## What the exercise asks:
Give the data again exactly, from its opening line through the line in which "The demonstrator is" appears.

## Provided data:
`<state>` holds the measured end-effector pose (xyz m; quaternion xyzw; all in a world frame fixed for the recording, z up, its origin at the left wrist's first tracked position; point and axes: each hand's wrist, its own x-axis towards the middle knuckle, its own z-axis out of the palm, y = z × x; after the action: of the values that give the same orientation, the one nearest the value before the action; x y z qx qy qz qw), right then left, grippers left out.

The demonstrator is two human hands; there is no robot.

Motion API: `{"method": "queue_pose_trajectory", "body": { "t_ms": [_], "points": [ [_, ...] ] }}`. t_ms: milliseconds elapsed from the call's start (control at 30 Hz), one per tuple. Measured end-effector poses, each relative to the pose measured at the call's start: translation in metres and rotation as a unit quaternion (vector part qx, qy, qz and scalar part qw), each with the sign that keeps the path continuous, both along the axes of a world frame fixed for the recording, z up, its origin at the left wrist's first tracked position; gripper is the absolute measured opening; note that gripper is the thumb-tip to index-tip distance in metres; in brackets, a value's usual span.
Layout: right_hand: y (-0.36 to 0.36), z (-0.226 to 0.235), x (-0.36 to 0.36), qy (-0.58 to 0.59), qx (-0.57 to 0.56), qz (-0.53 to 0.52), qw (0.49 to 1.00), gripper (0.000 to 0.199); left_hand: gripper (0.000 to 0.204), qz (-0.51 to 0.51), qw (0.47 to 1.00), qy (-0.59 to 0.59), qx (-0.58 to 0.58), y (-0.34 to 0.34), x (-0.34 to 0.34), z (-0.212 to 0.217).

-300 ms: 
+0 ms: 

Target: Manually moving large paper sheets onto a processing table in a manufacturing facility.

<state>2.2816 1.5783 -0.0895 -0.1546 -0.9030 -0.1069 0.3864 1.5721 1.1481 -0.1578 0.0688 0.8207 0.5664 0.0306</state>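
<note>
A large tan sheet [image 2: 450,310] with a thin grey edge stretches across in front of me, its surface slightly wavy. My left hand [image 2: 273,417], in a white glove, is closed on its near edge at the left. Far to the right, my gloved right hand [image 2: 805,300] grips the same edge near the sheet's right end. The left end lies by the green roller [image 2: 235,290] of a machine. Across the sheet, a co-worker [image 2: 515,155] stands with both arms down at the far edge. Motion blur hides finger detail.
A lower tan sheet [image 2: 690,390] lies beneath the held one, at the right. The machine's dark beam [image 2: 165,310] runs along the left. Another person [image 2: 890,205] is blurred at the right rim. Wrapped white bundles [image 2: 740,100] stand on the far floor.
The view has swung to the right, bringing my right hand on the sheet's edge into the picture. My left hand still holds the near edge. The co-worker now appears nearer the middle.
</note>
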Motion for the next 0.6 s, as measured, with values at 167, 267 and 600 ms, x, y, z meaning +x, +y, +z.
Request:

## Answer to the problem:
`<state>` holds the measured end-effector pose (xyz m; quaternion xyzw; all in a world frame fixed for the recording, z up, its origin at the left wrist's first tracked position; point and axes: each hand's wrist, its own x-axis towards the middle knuckle, its own z-axis out of the palm, y = z × x; after the action: of the values that give the same orientation, the one nearest the value before the action; x y z qx qy qz qw), right then left, grippers left out.

The demonstrator is two human hands; there is no robot.

The reply to this exercise is complete.